=== Exercise aim ===
Return all the lines below, exactly as they read.

=== Excerpted data ===
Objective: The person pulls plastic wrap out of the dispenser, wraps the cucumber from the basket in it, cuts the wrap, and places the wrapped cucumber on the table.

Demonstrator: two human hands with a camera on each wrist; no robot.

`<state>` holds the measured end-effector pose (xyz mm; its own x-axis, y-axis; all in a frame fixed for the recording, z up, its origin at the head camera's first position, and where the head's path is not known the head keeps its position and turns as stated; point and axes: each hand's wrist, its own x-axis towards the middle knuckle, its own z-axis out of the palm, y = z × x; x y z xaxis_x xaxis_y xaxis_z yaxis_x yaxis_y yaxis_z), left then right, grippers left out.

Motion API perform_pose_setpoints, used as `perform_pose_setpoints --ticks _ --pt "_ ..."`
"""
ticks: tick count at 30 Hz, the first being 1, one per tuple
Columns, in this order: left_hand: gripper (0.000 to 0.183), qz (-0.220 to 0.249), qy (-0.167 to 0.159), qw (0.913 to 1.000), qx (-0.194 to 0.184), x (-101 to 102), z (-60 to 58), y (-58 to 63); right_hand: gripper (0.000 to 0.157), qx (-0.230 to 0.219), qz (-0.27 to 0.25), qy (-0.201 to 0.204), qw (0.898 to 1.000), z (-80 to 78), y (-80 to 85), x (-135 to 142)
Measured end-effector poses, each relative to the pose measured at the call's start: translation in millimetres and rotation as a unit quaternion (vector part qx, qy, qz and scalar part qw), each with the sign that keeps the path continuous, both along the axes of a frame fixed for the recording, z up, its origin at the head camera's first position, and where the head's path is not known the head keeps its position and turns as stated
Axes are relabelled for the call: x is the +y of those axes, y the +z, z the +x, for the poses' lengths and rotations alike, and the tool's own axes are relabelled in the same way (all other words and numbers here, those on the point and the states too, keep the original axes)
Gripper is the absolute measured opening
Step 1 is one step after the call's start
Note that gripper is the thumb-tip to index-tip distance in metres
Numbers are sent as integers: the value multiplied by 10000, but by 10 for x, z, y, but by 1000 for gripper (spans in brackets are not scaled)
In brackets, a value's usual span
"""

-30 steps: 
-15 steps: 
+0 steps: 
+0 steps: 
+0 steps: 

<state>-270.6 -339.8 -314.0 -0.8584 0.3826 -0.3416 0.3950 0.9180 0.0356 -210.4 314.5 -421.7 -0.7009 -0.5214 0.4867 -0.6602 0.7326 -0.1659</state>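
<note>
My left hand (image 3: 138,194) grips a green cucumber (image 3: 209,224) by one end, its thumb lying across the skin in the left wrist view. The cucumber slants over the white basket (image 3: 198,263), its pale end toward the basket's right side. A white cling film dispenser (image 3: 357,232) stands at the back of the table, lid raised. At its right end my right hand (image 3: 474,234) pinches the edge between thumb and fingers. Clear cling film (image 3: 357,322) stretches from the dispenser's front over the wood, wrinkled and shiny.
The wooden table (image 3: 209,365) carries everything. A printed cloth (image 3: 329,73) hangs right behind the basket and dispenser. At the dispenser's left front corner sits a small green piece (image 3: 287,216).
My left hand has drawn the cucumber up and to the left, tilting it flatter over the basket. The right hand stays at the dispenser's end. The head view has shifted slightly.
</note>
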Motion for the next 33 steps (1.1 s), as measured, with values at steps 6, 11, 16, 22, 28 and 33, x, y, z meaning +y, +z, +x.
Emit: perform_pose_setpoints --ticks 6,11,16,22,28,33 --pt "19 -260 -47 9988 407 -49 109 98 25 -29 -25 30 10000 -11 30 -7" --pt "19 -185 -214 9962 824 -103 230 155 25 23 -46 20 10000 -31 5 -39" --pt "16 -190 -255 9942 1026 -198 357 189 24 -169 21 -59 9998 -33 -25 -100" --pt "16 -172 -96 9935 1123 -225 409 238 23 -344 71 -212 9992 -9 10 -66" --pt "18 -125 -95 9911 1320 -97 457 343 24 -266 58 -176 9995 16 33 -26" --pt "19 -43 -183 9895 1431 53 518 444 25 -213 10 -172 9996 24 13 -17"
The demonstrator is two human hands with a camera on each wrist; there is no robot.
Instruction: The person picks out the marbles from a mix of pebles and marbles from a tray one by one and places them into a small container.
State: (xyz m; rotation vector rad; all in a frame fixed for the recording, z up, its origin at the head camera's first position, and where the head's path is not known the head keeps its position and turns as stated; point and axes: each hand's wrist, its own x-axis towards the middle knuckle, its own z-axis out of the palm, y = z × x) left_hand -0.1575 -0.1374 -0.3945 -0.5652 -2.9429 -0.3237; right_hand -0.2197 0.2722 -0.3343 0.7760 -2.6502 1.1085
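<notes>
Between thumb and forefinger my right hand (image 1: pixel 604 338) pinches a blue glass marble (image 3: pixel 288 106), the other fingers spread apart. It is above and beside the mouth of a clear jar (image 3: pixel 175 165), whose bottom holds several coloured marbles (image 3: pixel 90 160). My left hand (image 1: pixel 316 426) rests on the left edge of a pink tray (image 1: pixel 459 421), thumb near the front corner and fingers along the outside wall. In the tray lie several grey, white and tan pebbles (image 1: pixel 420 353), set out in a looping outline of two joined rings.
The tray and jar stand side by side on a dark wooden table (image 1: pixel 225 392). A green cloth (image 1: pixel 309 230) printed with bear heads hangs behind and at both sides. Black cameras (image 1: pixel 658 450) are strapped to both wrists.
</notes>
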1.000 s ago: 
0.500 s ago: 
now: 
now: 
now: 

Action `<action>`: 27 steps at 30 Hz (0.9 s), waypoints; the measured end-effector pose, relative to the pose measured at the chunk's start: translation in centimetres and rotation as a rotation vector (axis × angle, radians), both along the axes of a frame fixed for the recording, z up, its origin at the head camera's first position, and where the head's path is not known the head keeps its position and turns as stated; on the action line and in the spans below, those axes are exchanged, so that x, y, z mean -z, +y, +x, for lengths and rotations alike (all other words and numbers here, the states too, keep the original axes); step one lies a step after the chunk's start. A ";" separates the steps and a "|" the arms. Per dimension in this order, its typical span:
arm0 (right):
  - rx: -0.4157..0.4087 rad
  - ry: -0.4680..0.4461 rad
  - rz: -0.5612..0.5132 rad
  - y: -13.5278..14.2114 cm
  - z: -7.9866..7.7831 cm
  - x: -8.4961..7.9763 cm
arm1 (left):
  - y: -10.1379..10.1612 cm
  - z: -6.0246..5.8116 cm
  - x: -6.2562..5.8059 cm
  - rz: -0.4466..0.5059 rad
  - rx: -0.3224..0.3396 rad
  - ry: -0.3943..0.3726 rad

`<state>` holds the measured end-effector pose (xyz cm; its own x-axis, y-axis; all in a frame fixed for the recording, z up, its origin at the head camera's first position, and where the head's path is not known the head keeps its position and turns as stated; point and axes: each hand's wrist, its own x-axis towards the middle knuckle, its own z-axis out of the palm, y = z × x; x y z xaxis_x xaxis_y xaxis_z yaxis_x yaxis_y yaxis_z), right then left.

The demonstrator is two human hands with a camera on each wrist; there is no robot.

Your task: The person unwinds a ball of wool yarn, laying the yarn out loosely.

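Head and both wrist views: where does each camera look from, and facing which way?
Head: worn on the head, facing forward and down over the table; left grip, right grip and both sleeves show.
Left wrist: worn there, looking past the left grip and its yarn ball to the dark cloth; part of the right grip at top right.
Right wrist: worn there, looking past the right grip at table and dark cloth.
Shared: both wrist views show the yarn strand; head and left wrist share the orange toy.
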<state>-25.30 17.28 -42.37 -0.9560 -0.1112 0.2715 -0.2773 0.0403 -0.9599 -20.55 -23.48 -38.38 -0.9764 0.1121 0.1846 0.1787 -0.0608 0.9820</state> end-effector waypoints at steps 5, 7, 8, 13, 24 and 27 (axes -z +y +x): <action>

=== Written response ===
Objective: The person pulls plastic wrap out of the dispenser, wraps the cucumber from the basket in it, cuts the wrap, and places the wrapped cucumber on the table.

Demonstrator: two human hands with a camera on each wrist; no robot.

`<state>` holds the measured end-effector pose (xyz mm; its own x-axis, y-axis; all in a frame fixed for the recording, z up, its origin at the head camera's first position, and where the head's path is not known the head keeps its position and turns as stated; point and axes: each hand's wrist, its own x-axis towards the middle knuckle, its own z-axis out of the palm, y = z × x; x y z xaxis_x xaxis_y xaxis_z yaxis_x yaxis_y yaxis_z), left then right, grippers left out.

Motion API perform_pose_setpoints, used as `perform_pose_setpoints --ticks _ --pt "_ ..."`
"""
ticks: tick count at 30 Hz, the first being 1, one per tuple
Columns, in this order: left_hand: gripper (0.000 to 0.183), qz (-0.220 to 0.249), qy (-0.167 to 0.159), qw (0.913 to 1.000), qx (-0.194 to 0.184), x (-101 to 102), z (-60 to 58), y (-58 to 63); right_hand: gripper (0.000 to 0.157), qx (-0.230 to 0.219), qz (-0.27 to 0.25), qy (-0.201 to 0.204), qw (0.898 to 1.000), z (-80 to 78), y (-80 to 85), x (-135 to 142)
Measured end-effector poses, each relative to the pose measured at the call's start: translation in millimetres and rotation as a unit quaternion (vector part qx, qy, qz and scalar part qw), each with the sign that keeps the path continuous, both along the axes of a frame fixed for the recording, z up, its origin at the head camera's first position, and where the head's path is not known the head keeps its position and turns as stated
Axes are relabelled for the call: x is the +y of those axes, y the +z, z the +x, for the poses' lengths and rotations alike, and the tool's own axes are relabelled in the same way (all other words and numbers here, those on the point and the states too, keep the original axes)
Gripper is the absolute measured opening
Step 1 is one step after the call's start
Note that gripper is the thumb-tip to index-tip distance in metres
Numbers are sent as integers: the value multiplied by 10000, but by 10 for x, z, y, but by 1000 for gripper (spans in brackets are not scaled)
In brackets, a value's usual span
"""

-30 steps: 
-15 steps: 
+0 steps: 
+0 steps: 
+0 steps: 

<state>-270.6 -339.8 -314.0 -0.8584 0.3826 -0.3416 0.3950 0.9180 0.0356 -210.4 314.5 -421.7 -0.7009 -0.5214 0.4867 -0.6602 0.7326 -0.1659</state>
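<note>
My left hand (image 3: 138,194) grips a green cucumber (image 3: 209,224) by one end, its thumb lying across the skin in the left wrist view. The cucumber slants over the white basket (image 3: 198,263), its pale end toward the basket's right side. A white cling film dispenser (image 3: 357,232) stands at the back of the table, lid raised. At its right end my right hand (image 3: 474,234) pinches the edge between thumb and fingers. Clear cling film (image 3: 357,322) stretches from the dispenser's front over the wood, wrinkled and shiny.
The wooden table (image 3: 209,365) carries everything. A printed cloth (image 3: 329,73) hangs right behind the basket and dispenser. At the dispenser's left front corner sits a small green piece (image 3: 287,216).
My left hand has drawn the cucumber up and to the left, tilting it flatter over the basket. The right hand stays at the dispenser's end. The head view has shifted slightly.
</note>
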Motion for the next 33 steps (1.1 s), as measured, with values at steps 6, 11, 16, 22, 28 and 33, x, y, z meaning +y, +z, +x.
Emit: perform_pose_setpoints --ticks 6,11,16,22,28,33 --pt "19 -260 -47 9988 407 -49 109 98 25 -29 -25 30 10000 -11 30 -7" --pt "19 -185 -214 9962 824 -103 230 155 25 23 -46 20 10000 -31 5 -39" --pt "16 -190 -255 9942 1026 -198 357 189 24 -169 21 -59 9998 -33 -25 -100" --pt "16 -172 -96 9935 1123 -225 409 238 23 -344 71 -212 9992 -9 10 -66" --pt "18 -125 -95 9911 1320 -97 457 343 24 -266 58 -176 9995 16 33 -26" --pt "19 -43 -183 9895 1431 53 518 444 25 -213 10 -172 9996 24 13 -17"
The demonstrator is two human hands with a camera on each wrist; there is no robot.
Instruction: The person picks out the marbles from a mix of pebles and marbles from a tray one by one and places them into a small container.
State: (xyz m; rotation vector rad; all in a frame fixed for the recording, z up, its origin at the head camera's first position, and where the head's path is not known the head keeps its position and turns as stated; point and axes: each hand's wrist, its own x-axis towards the middle knuckle, its own z-axis out of the palm, y = z × x) left_hand -0.1575 -0.1374 -0.3945 -0.5652 -2.9429 -0.3237; right_hand -0.2197 0.2722 -0.3343 0.7760 -2.6502 1.1085
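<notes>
Between thumb and forefinger my right hand (image 1: pixel 604 338) pinches a blue glass marble (image 3: pixel 288 106), the other fingers spread apart. It is above and beside the mouth of a clear jar (image 3: pixel 175 165), whose bottom holds several coloured marbles (image 3: pixel 90 160). My left hand (image 1: pixel 316 426) rests on the left edge of a pink tray (image 1: pixel 459 421), thumb near the front corner and fingers along the outside wall. In the tray lie several grey, white and tan pebbles (image 1: pixel 420 353), set out in a looping outline of two joined rings.
The tray and jar stand side by side on a dark wooden table (image 1: pixel 225 392). A green cloth (image 1: pixel 309 230) printed with bear heads hangs behind and at both sides. Black cameras (image 1: pixel 658 450) are strapped to both wrists.
</notes>
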1.000 s ago: 
0.500 s ago: 
now: 
now: 
now: 

Action `<action>`: 27 steps at 30 Hz (0.9 s), waypoints; the measured end-effector pose, relative to the pose measured at the chunk's start: translation in centimetres and rotation as a rotation vector (axis × angle, radians), both along the axes of a frame fixed for the recording, z up, its origin at the head camera's first position, and where the head's path is not known the head keeps its position and turns as stated; on the action line and in the spans below, those axes are exchanged, so that x, y, z mean -z, +y, +x, for lengths and rotations alike (all other words and numbers here, the states too, keep the original axes); step one lies a step after the chunk's start. A ";" separates the steps and a "|" the arms. Per dimension in this order, its typical span:
arm0 (right):
  - rx: -0.4157..0.4087 rad
  - ry: -0.4680..0.4461 rad
  - rz: -0.5612..0.5132 rad
  - y: -13.5278..14.2114 cm
  - z: -7.9866..7.7831 cm
  - x: -8.4961..7.9763 cm
arm1 (left):
  - y: -10.1379..10.1612 cm
  - z: -6.0246..5.8116 cm
  - x: -6.2562..5.8059 cm
  - rz: -0.4466..0.5059 rad
  - rx: -0.3224..0.3396 rad
  - ry: -0.3943..0.3726 rad

`<state>` holds the measured end-effector pose (xyz cm; its own x-axis, y-axis; all in a frame fixed for the recording, z up, its origin at the head camera's first position, and where the head's path is not known the head keeps its position and turns as stated; point and axes: each hand's wrist, its own x-axis towards the middle knuckle, its own z-axis out of the palm, y = z × x; x y z xaxis_x xaxis_y xaxis_z yaxis_x yaxis_y yaxis_z), right then left.

The demonstrator is two human hands with a camera on each wrist; there is no robot.

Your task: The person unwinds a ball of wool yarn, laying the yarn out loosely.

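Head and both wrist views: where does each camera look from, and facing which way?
Head: worn on the head, facing forward and down over the table; left grip, right grip and both sleeves show.
Left wrist: worn there, looking past the left grip and its yarn ball to the dark cloth; part of the right grip at top right.
Right wrist: worn there, looking past the right grip at table and dark cloth.
Shared: both wrist views show the yarn strand; head and left wrist share the orange toy.
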<state>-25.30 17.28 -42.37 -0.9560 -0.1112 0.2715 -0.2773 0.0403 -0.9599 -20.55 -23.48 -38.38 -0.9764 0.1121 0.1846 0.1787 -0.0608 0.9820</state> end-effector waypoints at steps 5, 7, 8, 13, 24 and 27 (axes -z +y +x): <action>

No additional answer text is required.